◆ **What to do**: Type the data below again exactly. Omit all pictures.

(Extracted data entries)
◇ ◇ ◇ ◇ ◇
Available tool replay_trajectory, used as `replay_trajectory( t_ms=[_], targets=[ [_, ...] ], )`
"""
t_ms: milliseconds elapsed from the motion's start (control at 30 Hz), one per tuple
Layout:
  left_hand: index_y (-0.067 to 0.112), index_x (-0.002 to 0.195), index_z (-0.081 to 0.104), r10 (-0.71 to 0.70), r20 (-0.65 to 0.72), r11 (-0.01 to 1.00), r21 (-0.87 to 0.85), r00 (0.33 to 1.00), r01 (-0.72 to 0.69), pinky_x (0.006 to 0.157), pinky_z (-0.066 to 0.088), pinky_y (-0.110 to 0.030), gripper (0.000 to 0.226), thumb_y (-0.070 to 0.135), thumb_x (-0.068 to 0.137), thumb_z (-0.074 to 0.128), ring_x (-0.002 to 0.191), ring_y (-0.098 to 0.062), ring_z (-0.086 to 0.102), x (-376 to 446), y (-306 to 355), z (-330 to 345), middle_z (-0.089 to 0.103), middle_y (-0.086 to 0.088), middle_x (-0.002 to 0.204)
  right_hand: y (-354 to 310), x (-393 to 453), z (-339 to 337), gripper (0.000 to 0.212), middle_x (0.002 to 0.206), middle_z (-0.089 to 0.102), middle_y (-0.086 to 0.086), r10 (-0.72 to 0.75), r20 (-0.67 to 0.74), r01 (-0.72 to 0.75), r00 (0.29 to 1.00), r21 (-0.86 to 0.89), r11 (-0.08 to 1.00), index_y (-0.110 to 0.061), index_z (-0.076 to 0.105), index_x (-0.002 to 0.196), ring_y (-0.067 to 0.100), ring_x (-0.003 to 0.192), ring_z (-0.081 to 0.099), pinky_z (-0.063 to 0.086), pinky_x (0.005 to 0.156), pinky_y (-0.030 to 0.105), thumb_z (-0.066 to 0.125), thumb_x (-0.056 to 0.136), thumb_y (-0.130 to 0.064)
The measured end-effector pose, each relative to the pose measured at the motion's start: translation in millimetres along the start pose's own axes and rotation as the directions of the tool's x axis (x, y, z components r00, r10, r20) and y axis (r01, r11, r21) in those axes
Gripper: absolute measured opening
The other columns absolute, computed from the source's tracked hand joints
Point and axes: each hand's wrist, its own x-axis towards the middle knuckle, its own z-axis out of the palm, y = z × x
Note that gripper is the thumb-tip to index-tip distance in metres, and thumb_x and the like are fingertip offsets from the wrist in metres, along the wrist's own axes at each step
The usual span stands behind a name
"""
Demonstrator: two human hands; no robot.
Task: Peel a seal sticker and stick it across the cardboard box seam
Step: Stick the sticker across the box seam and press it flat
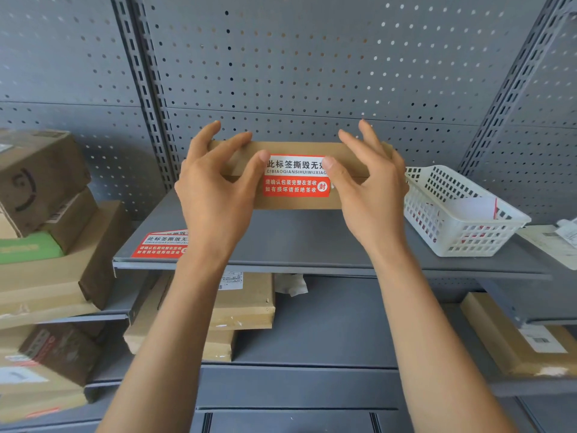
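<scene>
A flat brown cardboard box (349, 157) stands on the grey shelf (312, 245), its long front edge facing me. A red and white seal sticker (295, 178) lies folded over that front edge, across the seam. My left hand (215, 185) rests against the box's left part, thumb tip touching the sticker's upper left corner. My right hand (371, 189) is at the box's right part, thumb pressing the sticker's right end. On both hands the fingers are spread over the top of the box.
A sheet of more seal stickers (159, 243) lies at the shelf's front left. A white plastic basket (459, 214) stands to the right. Stacked parcels (46, 214) fill the left shelves, and more boxes (246, 304) sit on lower shelves. Pegboard wall behind.
</scene>
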Motion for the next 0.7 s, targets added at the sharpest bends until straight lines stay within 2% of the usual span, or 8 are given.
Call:
replay_trajectory(
  t_ms=[100, 267, 433, 700],
  targets=[
    [0.036, 0.126, 0.071, 0.003, 0.019, 1.000, 0.021, 1.000, -0.004, 0.112, 0.041, -0.052, 0.041, 0.050, 0.088, 0.071, 0.136, -0.018, 0.048, 0, 2, 4, 0.047, 0.006, 0.157, 0, 1, 4, 0.043, 0.162, 0.036, -0.013, 0.012, 0.002, -0.012, 1.000, -0.032, 0.999, -0.034, 0.060, 0.137, 0.029, 0.149, 0.023, 0.017, 0.118, 0.057, 0.065, 0.095, -0.040],
    [0.039, 0.138, 0.060, 0.038, 0.148, 0.998, 0.045, 0.988, -0.045, 0.115, 0.038, -0.056, 0.060, 0.045, 0.082, 0.079, 0.147, -0.024, 0.039, -2, -7, -2, 0.029, 0.005, 0.168, 8, 2, -4, 0.050, 0.166, 0.027, -0.013, -0.021, 0.107, 0.029, 0.994, -0.071, 0.997, -0.037, 0.053, 0.143, 0.031, 0.152, 0.015, 0.011, 0.117, 0.057, 0.066, 0.095, -0.035],
    [0.040, 0.143, 0.055, 0.041, 0.199, 0.992, 0.106, 0.979, -0.063, 0.119, 0.033, -0.053, 0.071, 0.037, 0.079, 0.086, 0.147, -0.026, 0.037, -3, -9, -4, 0.019, 0.004, 0.171, 13, 2, -9, 0.063, 0.168, 0.019, -0.015, -0.031, 0.202, 0.057, 0.979, -0.127, 0.990, -0.040, 0.044, 0.149, 0.031, 0.154, 0.010, 0.010, 0.118, 0.059, 0.071, 0.093, -0.031],
    [0.043, 0.147, 0.049, 0.034, 0.287, 0.983, 0.161, 0.957, -0.083, 0.120, 0.028, -0.048, 0.087, 0.030, 0.072, 0.091, 0.149, -0.027, 0.030, -5, -15, -3, 0.012, 0.005, 0.172, 17, -2, -9, 0.079, 0.169, 0.010, -0.020, -0.003, 0.278, 0.070, 0.960, -0.233, 0.970, -0.041, 0.033, 0.154, 0.034, 0.155, 0.001, 0.009, 0.119, 0.059, 0.075, 0.090, -0.026]
  ],
)
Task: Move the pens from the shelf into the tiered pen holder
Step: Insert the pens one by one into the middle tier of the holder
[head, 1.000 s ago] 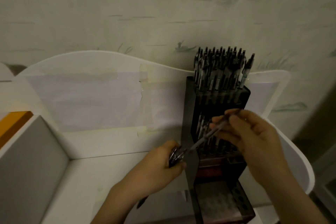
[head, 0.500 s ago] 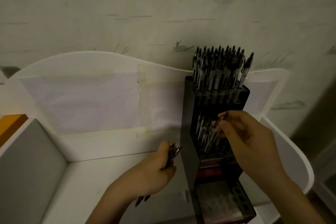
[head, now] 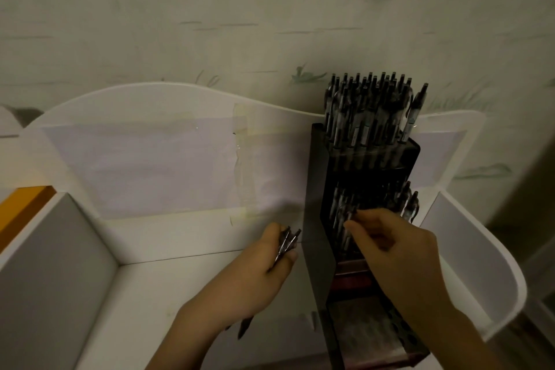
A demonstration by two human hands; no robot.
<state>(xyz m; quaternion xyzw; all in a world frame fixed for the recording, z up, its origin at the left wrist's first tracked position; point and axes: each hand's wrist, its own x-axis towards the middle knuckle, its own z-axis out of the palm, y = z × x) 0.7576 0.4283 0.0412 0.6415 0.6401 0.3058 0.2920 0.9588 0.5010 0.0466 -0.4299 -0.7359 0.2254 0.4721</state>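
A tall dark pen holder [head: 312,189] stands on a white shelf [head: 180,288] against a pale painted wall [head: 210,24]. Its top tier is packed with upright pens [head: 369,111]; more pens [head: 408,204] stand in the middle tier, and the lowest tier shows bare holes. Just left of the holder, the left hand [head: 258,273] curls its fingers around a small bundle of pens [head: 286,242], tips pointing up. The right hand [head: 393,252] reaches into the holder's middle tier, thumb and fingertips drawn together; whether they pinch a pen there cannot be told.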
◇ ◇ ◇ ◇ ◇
◆ **Response**:
Available tool replay_trajectory, used as `replay_trajectory( t_ms=[_], targets=[ [_, ...] ], )`
"""
t_ms: milliseconds elapsed from the motion's start (control at 30 Hz), one per tuple
Layout:
  left_hand: index_y (-0.067 to 0.112), index_x (-0.002 to 0.195), index_z (-0.081 to 0.104), r10 (-0.71 to 0.70), r20 (-0.65 to 0.72), r11 (-0.01 to 1.00), r21 (-0.87 to 0.85), r00 (0.33 to 1.00), r01 (-0.72 to 0.69), pinky_x (0.006 to 0.157), pinky_z (-0.066 to 0.088), pinky_y (-0.110 to 0.030), gripper (0.000 to 0.226), thumb_y (-0.070 to 0.135), thumb_x (-0.068 to 0.137), thumb_z (-0.074 to 0.128), ring_x (-0.002 to 0.191), ring_y (-0.098 to 0.062), ring_z (-0.086 to 0.102), x (-376 to 446), y (-306 to 355), z (-330 to 345), middle_z (-0.089 to 0.103), middle_y (-0.086 to 0.088), middle_x (-0.002 to 0.204)
  right_hand: y (-354 to 310), x (-393 to 453), z (-339 to 337), gripper (0.000 to 0.212), middle_x (0.002 to 0.206), middle_z (-0.089 to 0.102), middle_y (-0.086 to 0.086), r10 (-0.72 to 0.75), r20 (-0.67 to 0.74), r01 (-0.72 to 0.75), r00 (0.29 to 1.00), r21 (-0.86 to 0.89), r11 (-0.08 to 1.00), index_y (-0.110 to 0.061), index_z (-0.076 to 0.105), index_x (-0.002 to 0.196), ring_y (-0.067 to 0.100), ring_x (-0.003 to 0.192), ring_z (-0.081 to 0.099), pinky_z (-0.063 to 0.086), pinky_x (0.005 to 0.156), pinky_y (-0.030 to 0.105), thumb_z (-0.066 to 0.125), thumb_x (-0.056 to 0.136), thumb_y (-0.130 to 0.064)
The measured end-effector pose, each relative to the pose measured at the motion's start: translation in millimetres along the start pose's own axes and rotation as the directions of the tool's x axis (x, y, z components r00, r10, r20) and y axis (r01, r11, r21) in those axes
Gripper: absolute measured opening
The other columns absolute, computed from the source's tracked hand joints
Point and axes: each hand's wrist, its own x-axis towards the middle knuckle, its own z-axis out of the palm, y = z × x
Note that gripper is the thumb-tip to index-tip distance in metres, and thumb_x and the like are fingertip offsets from the wrist in metres, along the wrist's own axes at each step
The usual span stands behind a name
"""
Demonstrator: two human hands; no robot.
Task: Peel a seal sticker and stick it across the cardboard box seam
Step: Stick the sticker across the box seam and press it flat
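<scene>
A flat brown cardboard box (349, 157) stands on the grey shelf (312, 245), its long front edge facing me. A red and white seal sticker (295, 178) lies folded over that front edge, across the seam. My left hand (215, 185) rests against the box's left part, thumb tip touching the sticker's upper left corner. My right hand (371, 189) is at the box's right part, thumb pressing the sticker's right end. On both hands the fingers are spread over the top of the box.
A sheet of more seal stickers (159, 243) lies at the shelf's front left. A white plastic basket (459, 214) stands to the right. Stacked parcels (46, 214) fill the left shelves, and more boxes (246, 304) sit on lower shelves. Pegboard wall behind.
</scene>
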Motion for the next 0.7 s, targets added at the sharpest bends until straight lines stay within 2% of the usual span, or 8 are given.
Call:
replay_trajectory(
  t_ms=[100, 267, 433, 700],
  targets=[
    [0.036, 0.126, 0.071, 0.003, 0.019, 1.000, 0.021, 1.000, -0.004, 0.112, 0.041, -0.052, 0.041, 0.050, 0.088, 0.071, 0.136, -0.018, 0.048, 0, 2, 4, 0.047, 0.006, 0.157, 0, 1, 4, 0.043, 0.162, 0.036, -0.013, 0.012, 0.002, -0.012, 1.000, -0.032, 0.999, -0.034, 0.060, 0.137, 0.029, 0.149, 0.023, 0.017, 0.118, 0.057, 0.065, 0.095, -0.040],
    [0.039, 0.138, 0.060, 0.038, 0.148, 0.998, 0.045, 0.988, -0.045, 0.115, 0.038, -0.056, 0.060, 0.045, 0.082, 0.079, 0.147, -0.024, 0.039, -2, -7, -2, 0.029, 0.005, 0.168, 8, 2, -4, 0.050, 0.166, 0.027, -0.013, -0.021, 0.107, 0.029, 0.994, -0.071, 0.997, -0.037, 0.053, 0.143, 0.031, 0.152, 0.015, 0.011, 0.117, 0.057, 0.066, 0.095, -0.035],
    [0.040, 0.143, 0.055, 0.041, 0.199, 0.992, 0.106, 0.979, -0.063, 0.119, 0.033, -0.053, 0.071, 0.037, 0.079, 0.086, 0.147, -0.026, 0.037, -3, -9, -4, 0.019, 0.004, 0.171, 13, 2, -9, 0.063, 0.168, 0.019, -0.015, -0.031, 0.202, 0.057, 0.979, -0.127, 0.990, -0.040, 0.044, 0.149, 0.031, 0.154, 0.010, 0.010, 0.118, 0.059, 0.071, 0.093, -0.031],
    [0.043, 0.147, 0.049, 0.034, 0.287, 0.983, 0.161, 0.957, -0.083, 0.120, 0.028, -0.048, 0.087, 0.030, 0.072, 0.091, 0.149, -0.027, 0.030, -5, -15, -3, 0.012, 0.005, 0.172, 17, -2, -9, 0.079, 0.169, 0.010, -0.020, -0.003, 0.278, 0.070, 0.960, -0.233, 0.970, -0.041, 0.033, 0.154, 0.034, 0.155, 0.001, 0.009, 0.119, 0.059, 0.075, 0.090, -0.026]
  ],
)
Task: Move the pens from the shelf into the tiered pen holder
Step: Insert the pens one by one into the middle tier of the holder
[head, 1.000 s ago] 
[head, 0.500 s ago] 
[head, now] 
A demonstration by two human hands; no robot.
<state>(xyz m; quaternion xyzw; all in a world frame fixed for the recording, z up, its origin at the left wrist's first tracked position; point and axes: each hand's wrist, its own x-axis towards the middle knuckle, its own z-axis out of the palm, y = z × x) 0.7576 0.4283 0.0412 0.6415 0.6401 0.3058 0.2920 0.9588 0.5010 0.0466 -0.4299 -0.7359 0.2254 0.4721</state>
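A tall dark pen holder [head: 312,189] stands on a white shelf [head: 180,288] against a pale painted wall [head: 210,24]. Its top tier is packed with upright pens [head: 369,111]; more pens [head: 408,204] stand in the middle tier, and the lowest tier shows bare holes. Just left of the holder, the left hand [head: 258,273] curls its fingers around a small bundle of pens [head: 286,242], tips pointing up. The right hand [head: 393,252] reaches into the holder's middle tier, thumb and fingertips drawn together; whether they pinch a pen there cannot be told.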

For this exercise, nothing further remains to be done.